WHAT IS EXPECTED - Set the data down again, word for word, as it appears below.

THE DATA -
=-=-=

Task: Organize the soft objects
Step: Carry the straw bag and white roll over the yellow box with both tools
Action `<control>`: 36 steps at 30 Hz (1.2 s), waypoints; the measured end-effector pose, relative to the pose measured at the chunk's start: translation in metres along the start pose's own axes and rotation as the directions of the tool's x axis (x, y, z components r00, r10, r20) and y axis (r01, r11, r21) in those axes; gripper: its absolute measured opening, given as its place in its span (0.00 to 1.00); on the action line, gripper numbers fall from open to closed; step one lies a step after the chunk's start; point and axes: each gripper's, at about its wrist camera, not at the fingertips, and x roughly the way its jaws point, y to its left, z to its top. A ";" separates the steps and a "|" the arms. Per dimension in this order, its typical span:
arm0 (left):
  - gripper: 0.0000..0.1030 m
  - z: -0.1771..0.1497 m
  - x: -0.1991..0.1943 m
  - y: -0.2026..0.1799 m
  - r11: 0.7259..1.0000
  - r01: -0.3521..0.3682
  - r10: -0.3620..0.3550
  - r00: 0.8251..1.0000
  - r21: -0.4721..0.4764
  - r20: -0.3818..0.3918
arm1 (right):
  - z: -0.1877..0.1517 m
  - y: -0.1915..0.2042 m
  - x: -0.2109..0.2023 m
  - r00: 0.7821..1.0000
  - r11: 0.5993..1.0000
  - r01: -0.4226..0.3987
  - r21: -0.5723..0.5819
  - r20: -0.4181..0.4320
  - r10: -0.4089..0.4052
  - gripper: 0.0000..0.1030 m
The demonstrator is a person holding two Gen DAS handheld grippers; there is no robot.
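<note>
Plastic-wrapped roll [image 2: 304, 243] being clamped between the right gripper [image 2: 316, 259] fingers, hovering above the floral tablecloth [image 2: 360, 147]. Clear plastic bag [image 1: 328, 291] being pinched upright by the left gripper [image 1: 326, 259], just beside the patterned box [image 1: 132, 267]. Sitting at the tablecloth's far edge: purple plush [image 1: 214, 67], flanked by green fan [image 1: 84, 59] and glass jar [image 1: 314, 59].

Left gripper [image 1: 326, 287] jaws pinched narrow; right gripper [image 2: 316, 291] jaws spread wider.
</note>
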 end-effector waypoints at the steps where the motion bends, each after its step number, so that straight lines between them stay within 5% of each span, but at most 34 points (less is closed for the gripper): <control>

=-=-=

WRITTEN ANSWER -
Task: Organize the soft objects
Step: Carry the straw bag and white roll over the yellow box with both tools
Action `<control>`: 36 steps at 30 Hz (1.2 s), waypoints; the measured end-effector pose, relative to the pose measured at the chunk's start: translation in metres along the start pose's own axes and rotation as the directions of the tool's x axis (x, y, z components r00, r10, r20) and y axis (r01, r11, r21) in those axes; gripper: its absolute measured opening, given as its place in its span (0.00 to 1.00); on the action line, gripper numbers fall from open to closed; step one lies a step after the chunk's start; point and axes: each gripper's, at about its wrist camera, not at the fingertips, and x roughly the way its jaws point, y to its left, z to its top. A ";" separates the steps and a "|" the arms. Per dimension in this order, its typical span:
arm0 (left):
  - gripper: 0.0000..0.1030 m
  - z: -0.1771..0.1497 m
  - x: -0.1991..0.1943 m
  - y: -0.2026..0.1799 m
  - r11: 0.7259..1.0000
  - r01: -0.3521..0.3682
  - r10: -0.3620..0.3550
  - r00: 0.8251..1.0000
  - r21: -0.4721..0.4764
  - r20: -0.3818..0.3918
arm1 (right):
  - z: -0.1877..0.1517 m
  - y: -0.1915..0.2042 m
  - x: -0.2109..0.2023 m
  - r00: 0.7821..1.0000
  - r11: 0.5993..1.0000
  - r01: -0.4226..0.3987
  - r21: -0.5723..0.5819
  - r20: -0.4181..0.4320
  - r10: -0.4089..0.4052
  - gripper: 0.0000..0.1030 m
The demonstrator is a person holding two Gen DAS handheld grippers; there is no robot.
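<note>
Plastic-wrapped roll [image 2: 304, 243] being clamped between the right gripper [image 2: 316, 259] fingers, hovering above the floral tablecloth [image 2: 360, 147]. Clear plastic bag [image 1: 328, 291] being pinched upright by the left gripper [image 1: 326, 259], just beside the patterned box [image 1: 132, 267]. Sitting at the tablecloth's far edge: purple plush [image 1: 214, 67], flanked by green fan [image 1: 84, 59] and glass jar [image 1: 314, 59].

Left gripper [image 1: 326, 287] jaws pinched narrow; right gripper [image 2: 316, 291] jaws spread wider.
</note>
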 end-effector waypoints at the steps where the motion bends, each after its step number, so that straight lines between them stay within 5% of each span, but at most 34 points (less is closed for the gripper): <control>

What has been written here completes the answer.